Here is explicit condemnation of the men who thought to enjoy God's highest
blessings to Israel whilst refusing to share fellowship with others similarly
blessed. Sharing the Lamb and yet not sharing one another's fellowship is a
hopeless contradiction. Dr. Thomas's famous phrase: "Breaking a factious loaf in
solitude." The apostle John put it thus: "Even now there are many antichrists .
. . They went out from us, but they were not of us, for if they had been of us
they would have continued with us" (1 Jn.2 :18,19). |
29. |
"Neither shall ye break a bone thereof." A further emphasis
that Christ is not divided. Any man so doing breaks God's law: "We are members
of his (Christ's) body, of his flesh and, of his bones" (Eph. 5:30). The
importance of this symbolism in the crucified body of Jesus is given special
prominence in John's narrative of the crucifixion: "The Jews therefore . . .
besought Pilate that their legs might be broken . . . Then came the soldiers,
and brake the legs of the first, and of the other which was crucified with him.

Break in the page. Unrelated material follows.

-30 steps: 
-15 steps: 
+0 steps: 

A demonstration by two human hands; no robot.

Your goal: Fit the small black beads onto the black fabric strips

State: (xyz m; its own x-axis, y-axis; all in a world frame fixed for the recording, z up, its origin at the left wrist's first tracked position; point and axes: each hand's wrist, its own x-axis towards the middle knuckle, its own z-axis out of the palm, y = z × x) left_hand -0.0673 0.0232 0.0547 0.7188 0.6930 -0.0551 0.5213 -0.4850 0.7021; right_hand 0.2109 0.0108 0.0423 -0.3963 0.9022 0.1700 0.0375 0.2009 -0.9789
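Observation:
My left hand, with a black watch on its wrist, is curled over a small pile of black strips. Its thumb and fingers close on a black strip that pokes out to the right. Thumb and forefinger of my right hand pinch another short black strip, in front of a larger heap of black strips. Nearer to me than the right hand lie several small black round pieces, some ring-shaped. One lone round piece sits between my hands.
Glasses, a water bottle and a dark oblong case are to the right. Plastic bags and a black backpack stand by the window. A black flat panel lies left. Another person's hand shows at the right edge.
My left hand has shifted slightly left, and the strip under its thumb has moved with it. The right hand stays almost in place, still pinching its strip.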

But when they came to Jesus, and saw that he was dead already, they brake not
his legs... For these things were done, that the scripture should be fulfilled"
(Jn. 19:31-36). The words of the hymn: "Thy body broken for our sake", can be
misleading, except the word "broken" be mentally associated with the symbolic
Bread and not with the Body. |
30. |
Verse 47: "All the congregation of Israel shall keep (i.e.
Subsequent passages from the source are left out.